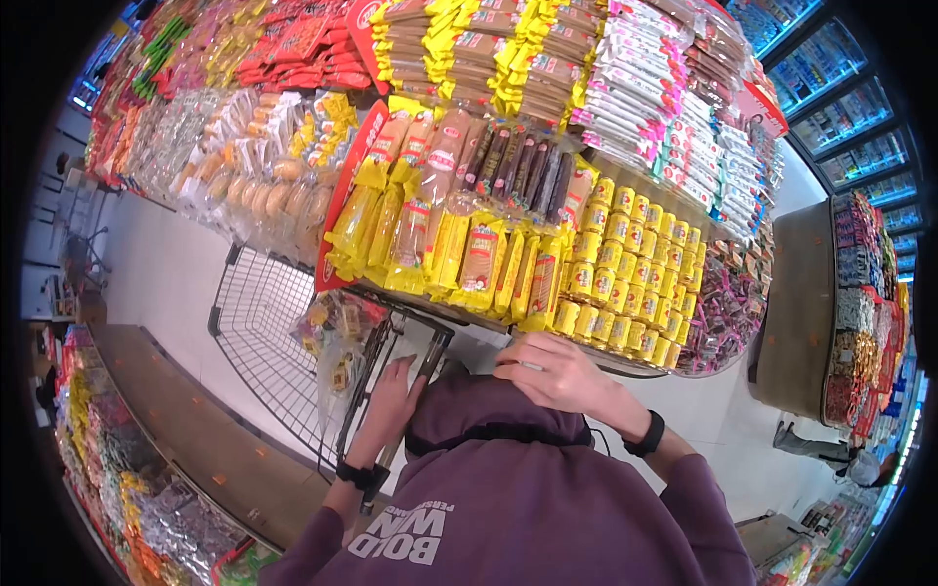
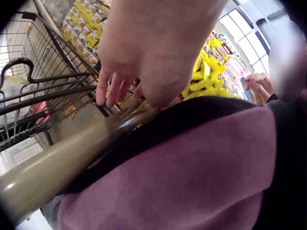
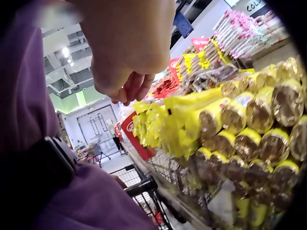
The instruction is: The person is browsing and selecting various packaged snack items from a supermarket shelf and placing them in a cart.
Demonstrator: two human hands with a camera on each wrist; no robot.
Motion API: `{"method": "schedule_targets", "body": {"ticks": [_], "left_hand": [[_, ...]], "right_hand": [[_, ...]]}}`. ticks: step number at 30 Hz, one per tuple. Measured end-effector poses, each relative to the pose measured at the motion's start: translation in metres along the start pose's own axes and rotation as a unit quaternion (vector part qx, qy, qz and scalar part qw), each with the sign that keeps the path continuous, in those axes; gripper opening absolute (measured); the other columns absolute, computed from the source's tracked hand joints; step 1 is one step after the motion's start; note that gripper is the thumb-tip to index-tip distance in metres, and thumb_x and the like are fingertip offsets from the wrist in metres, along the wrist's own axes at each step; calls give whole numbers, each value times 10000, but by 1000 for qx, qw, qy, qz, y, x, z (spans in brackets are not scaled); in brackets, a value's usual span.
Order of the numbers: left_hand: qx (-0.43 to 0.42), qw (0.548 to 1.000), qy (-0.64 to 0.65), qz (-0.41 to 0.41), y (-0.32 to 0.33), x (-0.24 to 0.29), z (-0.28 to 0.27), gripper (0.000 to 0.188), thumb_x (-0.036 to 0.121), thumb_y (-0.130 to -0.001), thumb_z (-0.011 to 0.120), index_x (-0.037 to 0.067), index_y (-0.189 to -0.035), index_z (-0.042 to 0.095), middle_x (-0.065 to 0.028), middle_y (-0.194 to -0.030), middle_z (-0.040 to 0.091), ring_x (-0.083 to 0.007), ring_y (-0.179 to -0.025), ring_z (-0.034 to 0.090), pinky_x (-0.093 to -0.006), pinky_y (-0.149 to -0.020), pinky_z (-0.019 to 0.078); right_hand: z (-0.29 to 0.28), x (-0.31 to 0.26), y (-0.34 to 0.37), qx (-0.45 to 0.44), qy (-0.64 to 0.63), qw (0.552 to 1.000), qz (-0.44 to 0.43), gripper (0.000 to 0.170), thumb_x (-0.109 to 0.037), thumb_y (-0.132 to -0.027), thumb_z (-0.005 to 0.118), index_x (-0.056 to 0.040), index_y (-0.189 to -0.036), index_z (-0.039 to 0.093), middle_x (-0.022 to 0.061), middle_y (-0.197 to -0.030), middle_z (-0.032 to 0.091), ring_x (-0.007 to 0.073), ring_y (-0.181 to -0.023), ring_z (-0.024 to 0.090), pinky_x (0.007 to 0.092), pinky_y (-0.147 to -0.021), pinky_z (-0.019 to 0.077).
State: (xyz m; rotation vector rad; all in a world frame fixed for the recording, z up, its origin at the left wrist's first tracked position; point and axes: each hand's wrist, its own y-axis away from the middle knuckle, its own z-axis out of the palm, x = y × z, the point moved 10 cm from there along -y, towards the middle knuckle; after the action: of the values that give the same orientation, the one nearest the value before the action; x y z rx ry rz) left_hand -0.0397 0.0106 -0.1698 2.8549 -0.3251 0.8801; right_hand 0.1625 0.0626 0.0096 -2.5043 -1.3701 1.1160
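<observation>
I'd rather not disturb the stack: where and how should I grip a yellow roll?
I'd pinch an uppermost yellow roll by its curved sides near the outward end, thumb opposite fingers, coming from above: it lies on its side, round end facing out, with others packed beside and below.

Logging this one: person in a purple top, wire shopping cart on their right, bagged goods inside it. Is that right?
Not quite. The head view shows the shopping cart on the person's left, not their right. The purple top and the bagged goods inside the cart are as you logged them.
</observation>
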Motion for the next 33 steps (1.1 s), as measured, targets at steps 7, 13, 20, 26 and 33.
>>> {"method": "schedule_targets", "body": {"ticks": [7,13,20,26,33], "left_hand": [[-98,994,49,11,-12,-13,13,238,218,-966,565,0,-1045,619,-225,-848,642,-410,-783,613,-494,-718,483],[-46,982,155,-98,9,-79,2,240,198,-921,599,-22,-917,693,-208,-837,673,-391,-800,657,-448,-741,523],[88,949,75,-292,84,-238,19,245,149,-889,547,-43,-815,679,-284,-752,648,-460,-745,655,-510,-720,526],[76,943,-1,-323,111,-347,57,272,107,-859,528,-38,-1079,596,-315,-964,648,-468,-990,615,-543,-880,485],[-116,878,49,-462,99,-434,110,315,73,-865,519,17,-1165,595,-271,-1218,605,-431,-1077,594,-502,-876,501]], "right_hand": [[130,12,-34,-101,-83,991,-37,168,-71,-778,633,-30,-940,614,99,-907,609,282,-926,597,375,-820,489],[250,29,-22,-243,-70,967,9,137,-172,-944,573,-48,-987,609,124,-969,647,306,-1013,609,422,-891,463],[295,56,-13,-321,-30,940,109,222,-279,-944,577,-62,-946,622,144,-850,670,385,-795,663,508,-729,528],[322,66,-50,-392,-33,900,190,241,-295,-922,608,-56,-944,637,157,-858,689,402,-833,662,495,-753,524],[277,55,-68,-113,-8,985,130,158,-177,-855,719,-110,-758,615,25,-601,585,204,-502,587,334,-469,455]]}}
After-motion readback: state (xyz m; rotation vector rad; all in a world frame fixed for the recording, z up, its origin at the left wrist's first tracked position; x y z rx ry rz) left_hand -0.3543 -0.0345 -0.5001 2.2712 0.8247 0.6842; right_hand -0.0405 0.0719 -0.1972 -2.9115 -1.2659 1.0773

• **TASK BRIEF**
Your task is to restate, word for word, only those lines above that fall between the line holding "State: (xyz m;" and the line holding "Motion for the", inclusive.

• **RESPONSE AREA**
State: (xyz m; rotation vector rad; all in a world frame fixed for the recording, z up, its origin at the left wrist's first tracked position; point and axes: each hand's wrist, its own y-axis away from the middle knuckle, its own z-axis out of the palm, x = y × z, the point moved 10 cm from there along -y, towards the middle knuckle; after the action: of the values that give the same orientation, the one nearest the value before the action; x y z rx ry rz) left_hand -0.0397 0.0106 -0.1698 2.8549 -0.3251 0.8801; right_hand 0.1625 0.0626 0.0096 -2.5043 -1.3701 1.1160
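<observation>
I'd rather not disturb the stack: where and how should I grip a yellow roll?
I'd pinch an uppermost yellow roll by its curved sides near the outward end, thumb opposite fingers, coming from above: it lies on its side, round end facing out, with others packed beside and below.

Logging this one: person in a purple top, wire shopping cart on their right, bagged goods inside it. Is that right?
Not quite. The head view shows the shopping cart on the person's left, not their right. The purple top and the bagged goods inside the cart are as you logged them.
</observation>
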Motion for the next 33 steps (1.1 s), as measured, targets at steps 7, 13, 20, 26 and 33.

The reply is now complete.